● **TASK TO COMPLETE**: Leave the pictures out and write out the rest of the listing word for word.

● **DATA**:
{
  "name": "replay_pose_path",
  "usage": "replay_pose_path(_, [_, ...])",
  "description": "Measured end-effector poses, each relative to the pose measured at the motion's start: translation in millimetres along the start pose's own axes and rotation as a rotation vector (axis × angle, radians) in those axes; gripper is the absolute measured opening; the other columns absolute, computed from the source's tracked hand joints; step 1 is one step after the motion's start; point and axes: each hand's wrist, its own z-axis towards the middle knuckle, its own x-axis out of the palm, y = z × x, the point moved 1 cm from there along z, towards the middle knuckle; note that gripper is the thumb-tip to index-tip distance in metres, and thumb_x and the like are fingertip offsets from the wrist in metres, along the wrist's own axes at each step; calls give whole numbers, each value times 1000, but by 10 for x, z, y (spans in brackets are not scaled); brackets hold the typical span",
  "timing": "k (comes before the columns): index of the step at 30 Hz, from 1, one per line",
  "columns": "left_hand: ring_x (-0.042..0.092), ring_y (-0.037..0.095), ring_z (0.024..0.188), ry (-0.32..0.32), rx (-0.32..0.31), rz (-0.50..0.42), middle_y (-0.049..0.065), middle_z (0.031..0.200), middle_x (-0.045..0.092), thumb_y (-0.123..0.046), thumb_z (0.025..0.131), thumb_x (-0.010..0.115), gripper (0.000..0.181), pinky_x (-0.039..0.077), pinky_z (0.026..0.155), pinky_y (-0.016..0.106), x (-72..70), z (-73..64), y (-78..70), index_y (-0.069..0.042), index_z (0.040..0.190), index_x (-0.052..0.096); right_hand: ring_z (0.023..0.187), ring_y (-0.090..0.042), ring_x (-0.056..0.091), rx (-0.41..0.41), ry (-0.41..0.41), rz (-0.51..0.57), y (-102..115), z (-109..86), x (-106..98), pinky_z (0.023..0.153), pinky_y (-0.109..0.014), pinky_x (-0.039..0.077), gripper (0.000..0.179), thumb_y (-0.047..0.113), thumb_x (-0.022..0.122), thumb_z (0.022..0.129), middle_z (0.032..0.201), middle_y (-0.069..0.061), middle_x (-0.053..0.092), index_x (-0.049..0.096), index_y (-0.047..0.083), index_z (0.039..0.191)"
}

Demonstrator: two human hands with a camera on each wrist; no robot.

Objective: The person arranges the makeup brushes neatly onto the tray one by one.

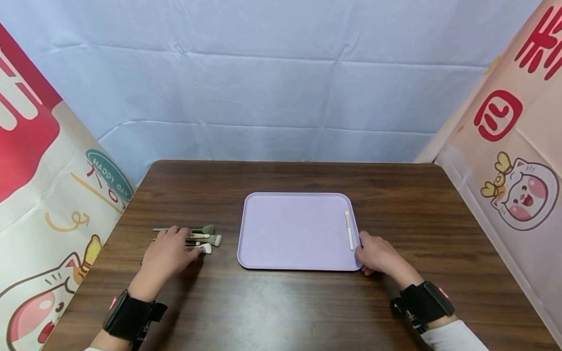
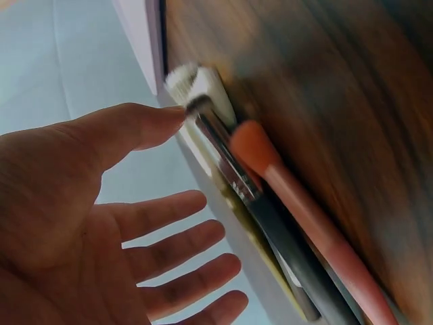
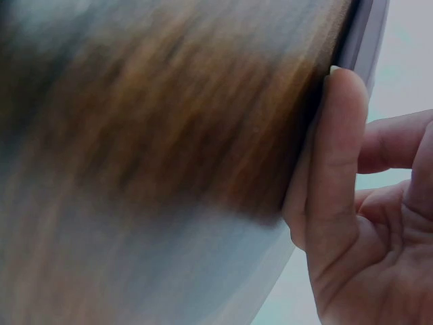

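A lilac tray [image 1: 290, 234] lies on the table, with a small white makeup brush [image 1: 349, 231] near its right side. My right hand [image 1: 379, 254] grips the tray's right rim by the near corner; its thumb [image 3: 336, 149] lies along the edge. Left of the tray, my left hand [image 1: 169, 249] hovers over a bunch of makeup brushes [image 1: 215, 240], fingers spread and holding none. In the left wrist view the thumb tip meets or nearly meets a black-handled brush [image 2: 291, 237]. Beside that lies an orange-headed brush [image 2: 254, 147]. A green brush [image 1: 208, 229] is farthest back.
The brown wooden table [image 1: 281, 312] reaches to a pale blue cloth backdrop [image 1: 263, 87]. Printed banners stand along the left side [image 1: 52, 234] and the right side [image 1: 505, 170]. Black straps with cameras sit on both wrists.
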Motion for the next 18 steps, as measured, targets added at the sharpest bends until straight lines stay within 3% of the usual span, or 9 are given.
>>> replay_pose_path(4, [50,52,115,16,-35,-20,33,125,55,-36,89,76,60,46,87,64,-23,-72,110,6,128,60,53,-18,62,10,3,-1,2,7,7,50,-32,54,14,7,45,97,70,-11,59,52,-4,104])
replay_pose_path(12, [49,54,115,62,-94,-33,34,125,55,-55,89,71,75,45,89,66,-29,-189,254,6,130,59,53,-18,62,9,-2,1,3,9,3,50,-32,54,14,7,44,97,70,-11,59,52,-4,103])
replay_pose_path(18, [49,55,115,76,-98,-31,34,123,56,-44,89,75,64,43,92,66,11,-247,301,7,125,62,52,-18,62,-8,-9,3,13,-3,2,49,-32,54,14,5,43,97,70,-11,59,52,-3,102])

● **SOLUTION TO THIS EXERCISE**:
{
  "name": "replay_pose_path",
  "usage": "replay_pose_path(_, [_, ...])",
  "description": "Measured end-effector poses, each relative to the pose measured at the motion's start: translation in millimetres along the start pose's own axes and rotation as a rotation vector (axis × angle, radians) in those axes; gripper is the absolute measured opening; the other columns absolute, computed from the source's tracked hand joints; step 1 is one step after the motion's start; point and axes: each hand's wrist, its own z-axis towards the middle knuckle, its own x-axis out of the palm, y = z × x, the point moved 1 cm from there along z, towards the middle knuckle; note that gripper is the thumb-tip to index-tip distance in metres, and thumb_x and the like are fingertip offsets from the wrist in metres, along the wrist's own axes at each step; calls give whole numbers, each value times 1000, but by 10 for x, z, y (spans in brackets are not scaled); brackets hold the typical span",
  "timing": "k (comes before the columns): index of the step at 30 Hz, from 1, one per line",
  "columns": "left_hand: ring_x (-0.042..0.092), ring_y (-0.037..0.095), ring_z (0.024..0.188), ry (-0.32..0.32), rx (-0.32..0.31), rz (-0.50..0.42), middle_y (-0.049..0.065), middle_z (0.031..0.200), middle_x (-0.045..0.092), thumb_y (-0.123..0.046), thumb_z (0.025..0.131), thumb_x (-0.010..0.115), gripper (0.000..0.181), pinky_x (-0.039..0.077), pinky_z (0.026..0.155), pinky_y (-0.016..0.106), x (-72..70), z (-73..64), y (-78..70), index_y (-0.069..0.042), index_z (0.040..0.190), index_x (-0.052..0.096); right_hand: ring_z (0.023..0.187), ring_y (-0.090..0.042), ring_x (-0.056..0.091), rx (-0.41..0.41), ry (-0.41..0.41), rz (-0.51..0.57), y (-102..115), z (-109..86), x (-106..98), pinky_z (0.023..0.153), pinky_y (-0.109..0.014), pinky_x (-0.039..0.077), gripper (0.000..0.179), thumb_y (-0.047..0.113), thumb_x (-0.022..0.122), thumb_z (0.022..0.129), middle_z (0.032..0.201), middle_y (-0.069..0.061), middle_x (-0.053..0.092), index_x (-0.049..0.096), index_y (-0.047..0.083), index_z (0.039..0.191)"
}

Demonstrator: two human hands with a camera on each wrist; no robot.

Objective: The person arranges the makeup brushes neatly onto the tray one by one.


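A lilac tray [image 1: 290, 234] lies on the table, with a small white makeup brush [image 1: 349, 231] near its right side. My right hand [image 1: 379, 254] grips the tray's right rim by the near corner; its thumb [image 3: 336, 149] lies along the edge. Left of the tray, my left hand [image 1: 169, 249] hovers over a bunch of makeup brushes [image 1: 215, 240], fingers spread and holding none. In the left wrist view the thumb tip meets or nearly meets a black-handled brush [image 2: 291, 237]. Beside that lies an orange-headed brush [image 2: 254, 147]. A green brush [image 1: 208, 229] is farthest back.
The brown wooden table [image 1: 281, 312] reaches to a pale blue cloth backdrop [image 1: 263, 87]. Printed banners stand along the left side [image 1: 52, 234] and the right side [image 1: 505, 170]. Black straps with cameras sit on both wrists.
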Motion for the next 18 steps, as measured, targets added at the sharpest bends until straight lines stay within 3% of the usual span, or 9 are given.
>>> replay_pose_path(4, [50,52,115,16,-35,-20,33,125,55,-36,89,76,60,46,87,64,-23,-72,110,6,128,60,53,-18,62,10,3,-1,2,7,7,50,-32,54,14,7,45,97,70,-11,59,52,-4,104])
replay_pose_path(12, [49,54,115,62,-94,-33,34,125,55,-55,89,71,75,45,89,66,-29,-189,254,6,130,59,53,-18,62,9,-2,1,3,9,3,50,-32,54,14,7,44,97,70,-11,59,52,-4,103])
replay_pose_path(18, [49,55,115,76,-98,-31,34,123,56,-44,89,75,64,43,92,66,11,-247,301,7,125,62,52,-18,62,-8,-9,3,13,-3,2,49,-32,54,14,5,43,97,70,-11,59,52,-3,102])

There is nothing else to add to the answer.